Network Operations Center
Our Network Operations Center (NOC) is located next to the main data center and provides support for data center operations, centralized monitoring and alerting, and is our primary interface for incident management. The NOC is staffed 6:30am-11:00pm, Monday through Friday, and staff are on-call during non-working hours. Open source and proprietary monitoring software provide visibility and alerting for all components of our cyberinfrastructure 24x7x365.
Data Center Features
- Highly redundant and resilient design and architecture
- Diesel and natural gas generators in case of city power loss
- More efficient, reliable cooling and power delivery to compute than typical server rooms
- Increased energy savings in terms of cooling supported by hot/cold aisle configurations
- Secure facilities with access control and video surveillance
- Fire protection using environmentally safe clean agent with Emergency Power Off (EPO)
HPC
High Performance Computing (HPC) is hosted our in our data center. Currently, HPC consists of the following:
- Sol, a shared condominium cluster, consisting of a total of 2,528 cores, 13.4TB RAM, 120 consumer grade NVIDIA graphics processing units (GPUs) with 1TB memory, and 100Gbps Infiniband fabric.

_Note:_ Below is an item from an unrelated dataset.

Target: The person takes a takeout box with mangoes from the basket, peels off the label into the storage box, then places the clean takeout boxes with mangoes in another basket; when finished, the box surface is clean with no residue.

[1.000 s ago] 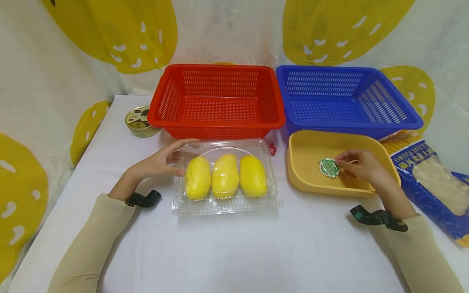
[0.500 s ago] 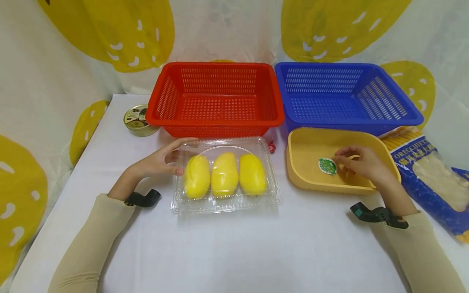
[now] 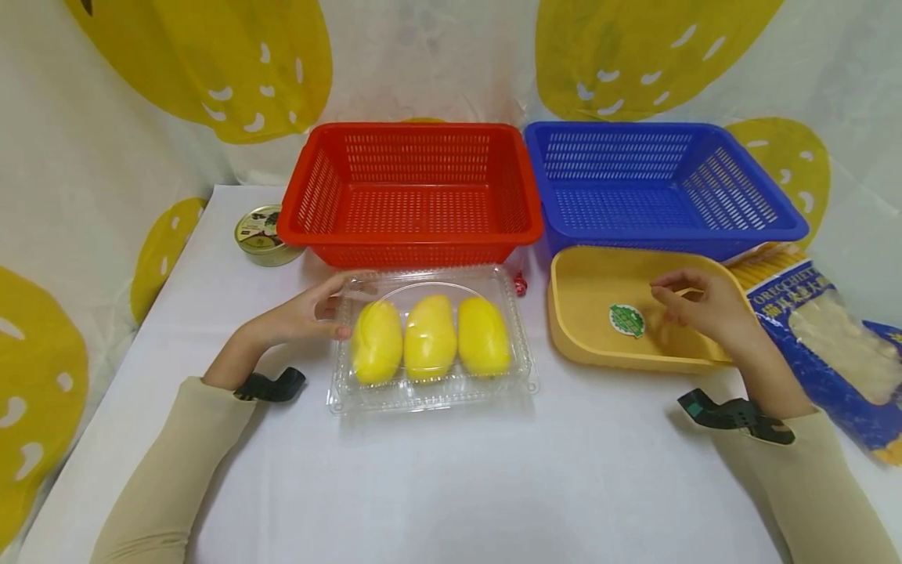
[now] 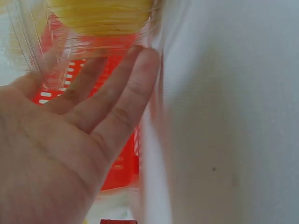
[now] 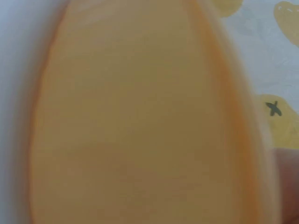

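A clear plastic clamshell box [image 3: 437,398] with three yellow mangoes [image 3: 431,338] inside lies on the table. Beside its left end is my left hand [image 3: 297,319], thumb near the front and fingers by the back corner. In the left wrist view its fingers [image 4: 124,109] reach out nearly straight along the box's side. A small flat green-and-white piece [image 3: 626,321] with a scalloped edge lies in the yellow plastic basin [image 3: 634,361]. Just right of that piece, my right hand [image 3: 708,307] hovers over the basin with loosely bent fingers and nothing in them.
A red basket [image 3: 423,252] and a blue basket [image 3: 676,244] stand side by side at the back. Left of the red one is a round tin [image 3: 261,236]. A small red wrapped item [image 3: 520,284] lies between box and basin. A pasta bag [image 3: 838,345] lies at right.
My right hand has let go of the green-and-white piece and drawn slightly away to the right; the piece now lies in the basin. My left hand stays at the box.
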A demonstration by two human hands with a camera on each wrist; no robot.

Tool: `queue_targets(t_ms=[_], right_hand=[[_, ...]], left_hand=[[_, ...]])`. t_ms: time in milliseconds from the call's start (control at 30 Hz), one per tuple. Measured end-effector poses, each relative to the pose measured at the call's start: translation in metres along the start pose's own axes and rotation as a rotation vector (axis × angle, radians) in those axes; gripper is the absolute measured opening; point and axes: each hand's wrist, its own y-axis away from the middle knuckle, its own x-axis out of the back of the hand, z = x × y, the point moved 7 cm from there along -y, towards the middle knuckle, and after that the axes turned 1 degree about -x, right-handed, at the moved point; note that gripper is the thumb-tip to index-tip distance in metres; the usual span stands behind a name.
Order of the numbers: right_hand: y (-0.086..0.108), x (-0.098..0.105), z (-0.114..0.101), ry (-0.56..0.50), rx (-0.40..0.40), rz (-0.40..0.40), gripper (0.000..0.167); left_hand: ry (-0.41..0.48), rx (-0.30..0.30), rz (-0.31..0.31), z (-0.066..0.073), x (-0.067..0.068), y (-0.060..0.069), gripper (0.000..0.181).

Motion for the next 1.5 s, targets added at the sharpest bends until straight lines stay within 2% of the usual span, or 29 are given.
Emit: queue_targets(t_ms=[167,433,600,667,867,933,1267,1400,1500], right_hand=[[0.004,0.014,0.001,-0.064,0.001,0.061,0.008],[0.005,0.035,0.004,0.027,-0.065,0.146,0.026],[0.006,0.052,0.004,-0.028,-0.033,0.194,0.009],[0.006,0.058,0.004,-0.062,-0.019,0.201,0.008],[0.008,0.071,0.010,-0.003,-0.077,0.195,0.012],[0.008,0.074,0.011,0.006,-0.071,0.190,0.013],[-0.007,0.086,0.032,-0.070,-0.046,0.113,0.027],[-0.017,0.093,0.043,-0.073,-0.074,0.070,0.030],[-0.024,0.096,0.051,-0.032,-0.118,0.051,0.049]], left_hand=[[-0.018,0.024,-0.023,0.000,-0.001,0.000,0.086],[-0.091,0.057,-0.004,0.002,0.000,0.002,0.086],[-0.105,0.056,-0.002,0.003,0.001,0.002,0.082],[-0.096,0.056,-0.001,0.004,0.001,0.002,0.083],[-0.054,0.054,0.008,0.003,-0.002,0.002,0.084],[-0.046,0.047,0.014,0.002,-0.003,0.003,0.083],[0.028,0.034,0.063,0.002,-0.011,0.008,0.077],[0.066,0.066,0.098,0.003,-0.015,0.011,0.076],[0.085,0.106,0.141,0.002,-0.016,0.012,0.072]])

- Hawk, a NSF Campus Cyberinfrastructure grant-funded cluster (Office of Advanced Cyberinfrastructure award number 2019035), consisting of a total of 1752 cores, 16.9TB RAM and 32 nVIDIA T4 GPUs with 512GB memory.
- Ceph, a 2026TB expandable (675TB usable) storage resource including 795TB funded by NSF’s Campus Cyberinfrastructure grant, based on the Ceph software.
- CephFS, a 94TB raw (45TB usable) scratch filesystem supported by solid state drives, serving both Sol and Hawk.